I believe that some people can and do beat the martket over a long period. Warren Buffet/Berkhatty is proof of that. Obviously the trick is picking companies that on average rise more than the market (i.e., respective index).

I can be done by individual investors if you:

1) educate yourself properly and use proven strategies
2) are self disciplined enough to watch over your holdings and stick with your plan (don't let fear or greed take over)
3) have time to research and have access to the right information.


One advantage the small investor has over the large investor is that they will not move the market with Buys and Sells.


The key thing that makes the market unfair is insider information. And you better believe that this abuse occurs. All of the time.


As far as picking something like a microsoft or intel early on and getting a 12000% increase in 10 years... That is luck!
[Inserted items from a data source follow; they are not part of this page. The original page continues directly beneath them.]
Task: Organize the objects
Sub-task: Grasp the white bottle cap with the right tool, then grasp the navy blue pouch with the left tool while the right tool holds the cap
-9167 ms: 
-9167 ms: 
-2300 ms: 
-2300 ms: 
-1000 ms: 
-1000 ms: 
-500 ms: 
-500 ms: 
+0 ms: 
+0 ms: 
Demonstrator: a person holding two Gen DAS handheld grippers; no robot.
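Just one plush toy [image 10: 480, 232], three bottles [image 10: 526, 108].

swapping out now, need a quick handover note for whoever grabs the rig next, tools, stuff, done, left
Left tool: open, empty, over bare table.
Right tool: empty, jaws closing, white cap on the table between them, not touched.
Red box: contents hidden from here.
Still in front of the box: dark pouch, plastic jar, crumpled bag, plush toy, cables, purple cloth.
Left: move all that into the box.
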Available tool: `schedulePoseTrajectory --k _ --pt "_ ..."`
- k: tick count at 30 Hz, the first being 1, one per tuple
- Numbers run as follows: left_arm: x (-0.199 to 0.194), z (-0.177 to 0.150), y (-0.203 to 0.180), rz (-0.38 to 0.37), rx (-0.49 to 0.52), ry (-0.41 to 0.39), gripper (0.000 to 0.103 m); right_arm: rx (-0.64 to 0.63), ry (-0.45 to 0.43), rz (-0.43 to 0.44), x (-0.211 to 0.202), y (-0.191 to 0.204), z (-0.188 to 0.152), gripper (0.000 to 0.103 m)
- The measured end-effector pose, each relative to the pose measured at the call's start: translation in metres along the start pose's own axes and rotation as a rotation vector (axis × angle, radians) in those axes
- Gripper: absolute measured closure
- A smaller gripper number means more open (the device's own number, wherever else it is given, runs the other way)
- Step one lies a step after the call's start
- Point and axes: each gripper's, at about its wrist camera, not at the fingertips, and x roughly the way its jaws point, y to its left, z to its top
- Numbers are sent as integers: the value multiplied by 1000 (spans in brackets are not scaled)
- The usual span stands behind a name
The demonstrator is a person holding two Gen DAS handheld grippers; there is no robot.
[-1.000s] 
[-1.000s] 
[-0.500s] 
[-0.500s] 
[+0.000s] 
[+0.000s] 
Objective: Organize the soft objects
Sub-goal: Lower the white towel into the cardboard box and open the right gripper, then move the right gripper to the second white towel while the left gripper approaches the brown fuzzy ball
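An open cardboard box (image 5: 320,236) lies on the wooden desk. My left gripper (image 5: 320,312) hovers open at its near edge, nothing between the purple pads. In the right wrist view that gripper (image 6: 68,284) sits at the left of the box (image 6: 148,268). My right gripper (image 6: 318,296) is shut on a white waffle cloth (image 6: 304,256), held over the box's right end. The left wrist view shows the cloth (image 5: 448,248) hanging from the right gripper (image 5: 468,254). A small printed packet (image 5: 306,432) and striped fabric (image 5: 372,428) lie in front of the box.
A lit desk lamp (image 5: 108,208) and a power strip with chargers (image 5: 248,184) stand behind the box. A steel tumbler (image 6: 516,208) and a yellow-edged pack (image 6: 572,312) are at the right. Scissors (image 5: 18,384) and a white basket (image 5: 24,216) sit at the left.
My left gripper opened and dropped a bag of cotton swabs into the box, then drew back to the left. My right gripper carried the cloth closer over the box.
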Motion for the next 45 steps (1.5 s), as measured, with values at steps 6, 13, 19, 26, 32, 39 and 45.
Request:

Companies like that could have just as easily slipped into oblivion... and many like it did!

That said, I pick Microsoft after it was on everybody's radar screen and still made alot of money from it... Intel also.


The strategy that I like best for trading (not daytrading) is the IBD approach (CANSLIM).

But I tend to be a buy and hold guy.


After the tech wreck, I decided to just index it. I sold all individual stocks (except employer shares that we must keep) and got rid of most actively managed funds. I am content with the indexing approach.

Oh sure... I am like everyone else, I want to make a killing. But I am not willing to invest the time to properly research companies. Even after purchasing the information from a service like S&P, value line, etc... It still takes alot of time.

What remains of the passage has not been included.